Of course, this kind of freedom comes at an extraordinary cost. Our Gulfstream G450 was one of Flexjet’s most expensive models, but the Gulfstream G700 the pinnacle of private aviation takes it even further. Reportedly owned by Jeff Bezos and Elon Musk, the G700 includes sleeping quarters, a full kitchen, and a living room with a flat-screen TV. Retail price: around $95 million. A fractional ownership stake in one costs over $20 million, not counting monthly management fees or fuel expenses.

For the rest of Flexjet’s clientele, prices vary widely. Rates start at about $7,000 per flight hour and can reach $23,000 depending on the aircraft. The company’s most popular options mid and super-midsize jets such as the Embraer Praetor 500, Praetor 600, and Bombardier Challenger 350 fall somewhere in between. These models seat fewer than ten passengers and don’t typically include a cabin attendant. As Gollan described it, “It’s like sitting in an SUV utilitarian, designed to get you from A to B quickly.”

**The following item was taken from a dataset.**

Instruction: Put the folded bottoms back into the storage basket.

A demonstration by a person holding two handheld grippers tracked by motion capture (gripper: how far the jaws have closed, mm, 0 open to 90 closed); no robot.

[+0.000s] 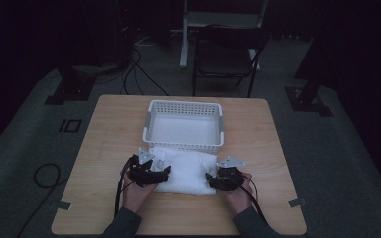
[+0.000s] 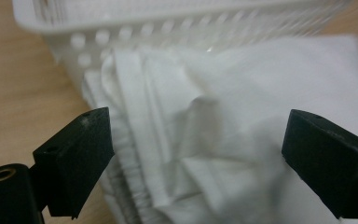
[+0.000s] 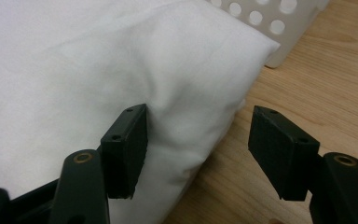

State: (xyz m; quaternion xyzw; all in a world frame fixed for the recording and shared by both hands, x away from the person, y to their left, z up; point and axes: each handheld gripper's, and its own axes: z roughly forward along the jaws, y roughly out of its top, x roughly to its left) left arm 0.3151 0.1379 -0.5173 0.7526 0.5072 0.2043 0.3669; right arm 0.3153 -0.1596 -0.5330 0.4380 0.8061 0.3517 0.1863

Even so, he and Ricci both say the experience can become addictive. Once you’ve traveled privately, it’s hard to go back to commercial. “Once you decide to fly private, it’s a little bit of an addiction,” Ricci admitted. “I haven’t flown commercial in more than 12 years.”

After my own brief glimpse into this world, I understand the appeal. Yes, there’s comfort, privacy, and an undeniable thrill in bypassing airport chaos but the real draw is something much subtler. Private jets let you reclaim control of your most finite resource: time.

When Warren Buffett called his jet “Indispensible,” he wasn’t just naming a plane. He was describing the freedom that comes from bending the clock to your will and in today’s world, that may be the rarest luxury of all.